Task brief:
Transcribe the full listing so that each line reads as it does in the original.

Data extract:
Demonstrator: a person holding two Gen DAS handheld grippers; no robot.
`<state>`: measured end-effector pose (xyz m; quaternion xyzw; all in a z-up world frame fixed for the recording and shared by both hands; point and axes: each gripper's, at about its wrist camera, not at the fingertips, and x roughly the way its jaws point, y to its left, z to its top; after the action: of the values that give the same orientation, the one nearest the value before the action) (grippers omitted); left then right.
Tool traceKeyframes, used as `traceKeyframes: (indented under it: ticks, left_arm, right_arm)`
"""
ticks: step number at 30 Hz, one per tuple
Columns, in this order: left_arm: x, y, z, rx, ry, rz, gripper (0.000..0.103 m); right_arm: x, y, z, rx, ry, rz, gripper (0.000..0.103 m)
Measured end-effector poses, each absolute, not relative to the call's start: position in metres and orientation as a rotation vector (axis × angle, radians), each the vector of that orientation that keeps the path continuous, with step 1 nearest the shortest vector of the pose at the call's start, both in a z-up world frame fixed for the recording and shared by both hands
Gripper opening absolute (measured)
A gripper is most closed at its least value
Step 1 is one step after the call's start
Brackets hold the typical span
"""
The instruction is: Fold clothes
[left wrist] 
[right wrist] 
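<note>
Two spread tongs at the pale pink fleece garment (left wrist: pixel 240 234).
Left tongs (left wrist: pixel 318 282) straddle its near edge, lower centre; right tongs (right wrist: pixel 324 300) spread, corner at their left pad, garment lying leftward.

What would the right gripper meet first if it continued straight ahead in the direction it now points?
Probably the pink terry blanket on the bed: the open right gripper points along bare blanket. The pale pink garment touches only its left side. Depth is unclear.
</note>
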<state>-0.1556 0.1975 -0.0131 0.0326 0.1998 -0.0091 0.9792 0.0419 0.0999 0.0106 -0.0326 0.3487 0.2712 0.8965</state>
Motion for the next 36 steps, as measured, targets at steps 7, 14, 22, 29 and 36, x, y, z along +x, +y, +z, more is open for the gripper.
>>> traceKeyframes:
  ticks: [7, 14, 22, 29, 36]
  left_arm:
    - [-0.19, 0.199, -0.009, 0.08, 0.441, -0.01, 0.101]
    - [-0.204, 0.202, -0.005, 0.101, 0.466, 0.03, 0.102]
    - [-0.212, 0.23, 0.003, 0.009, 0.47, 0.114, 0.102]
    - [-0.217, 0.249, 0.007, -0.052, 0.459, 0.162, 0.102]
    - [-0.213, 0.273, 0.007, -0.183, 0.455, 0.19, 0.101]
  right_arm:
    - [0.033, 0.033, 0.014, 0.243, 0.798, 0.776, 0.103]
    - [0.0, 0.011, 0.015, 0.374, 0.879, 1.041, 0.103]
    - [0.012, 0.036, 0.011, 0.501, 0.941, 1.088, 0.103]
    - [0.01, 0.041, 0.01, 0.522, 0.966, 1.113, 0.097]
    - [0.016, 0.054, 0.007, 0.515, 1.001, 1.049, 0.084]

Solution for this task:
Demonstrator: a person holding two Gen DAS handheld grippers; no robot.
`<state>`: measured end-effector pose (xyz m; quaternion xyzw; all in a z-up world frame fixed for the recording and shared by both hands; point and axes: each gripper's, at about its wrist camera, not at the fingertips, and x roughly the way its jaws point, y to its left, z to its top; after the action: of the values that give the same orientation, the one nearest the value before the action) (grippers omitted); left then right.
Tool traceKeyframes, used as `traceKeyframes: (indented under it: ticks, left_arm, right_arm)`
"""
ticks: step number at 30 Hz, one per tuple
Columns, in this order: left_arm: x, y, z, rx, ry, rz, gripper (0.000..0.103 m); right_arm: x, y, z, rx, ry, rz, gripper (0.000..0.103 m)
Measured end-effector poses, each absolute, not relative to the call's start: position in metres and orientation as a rotation vector (axis × angle, radians), each the vector of that orientation that keeps the path continuous, with step 1 nearest the shortest vector of the pose at the call's start, both in a z-up world frame fixed for the recording and shared by both hands
Gripper opening absolute (measured)
A gripper is most closed at its least value
Step 1 is one step after the call's start
Brackets hold the typical span
"""
The instruction is: Fold clothes
[left wrist] 
[right wrist] 
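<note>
Two spread tongs at the pale pink fleece garment (left wrist: pixel 240 234).
Left tongs (left wrist: pixel 318 282) straddle its near edge, lower centre; right tongs (right wrist: pixel 324 300) spread, corner at their left pad, garment lying leftward.

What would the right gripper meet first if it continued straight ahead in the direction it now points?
Probably the pink terry blanket on the bed: the open right gripper points along bare blanket. The pale pink garment touches only its left side. Depth is unclear.
</note>
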<state>-0.1556 0.1975 -0.0131 0.0326 0.1998 -0.0091 0.9792 0.0419 0.0999 0.0106 -0.0326 0.3487 0.2712 0.8965</state>
Motion for the next 36 steps, as measured, targets at steps 7, 14, 22, 29 and 36, x, y, z along +x, +y, +z, more is open for the gripper.
>>> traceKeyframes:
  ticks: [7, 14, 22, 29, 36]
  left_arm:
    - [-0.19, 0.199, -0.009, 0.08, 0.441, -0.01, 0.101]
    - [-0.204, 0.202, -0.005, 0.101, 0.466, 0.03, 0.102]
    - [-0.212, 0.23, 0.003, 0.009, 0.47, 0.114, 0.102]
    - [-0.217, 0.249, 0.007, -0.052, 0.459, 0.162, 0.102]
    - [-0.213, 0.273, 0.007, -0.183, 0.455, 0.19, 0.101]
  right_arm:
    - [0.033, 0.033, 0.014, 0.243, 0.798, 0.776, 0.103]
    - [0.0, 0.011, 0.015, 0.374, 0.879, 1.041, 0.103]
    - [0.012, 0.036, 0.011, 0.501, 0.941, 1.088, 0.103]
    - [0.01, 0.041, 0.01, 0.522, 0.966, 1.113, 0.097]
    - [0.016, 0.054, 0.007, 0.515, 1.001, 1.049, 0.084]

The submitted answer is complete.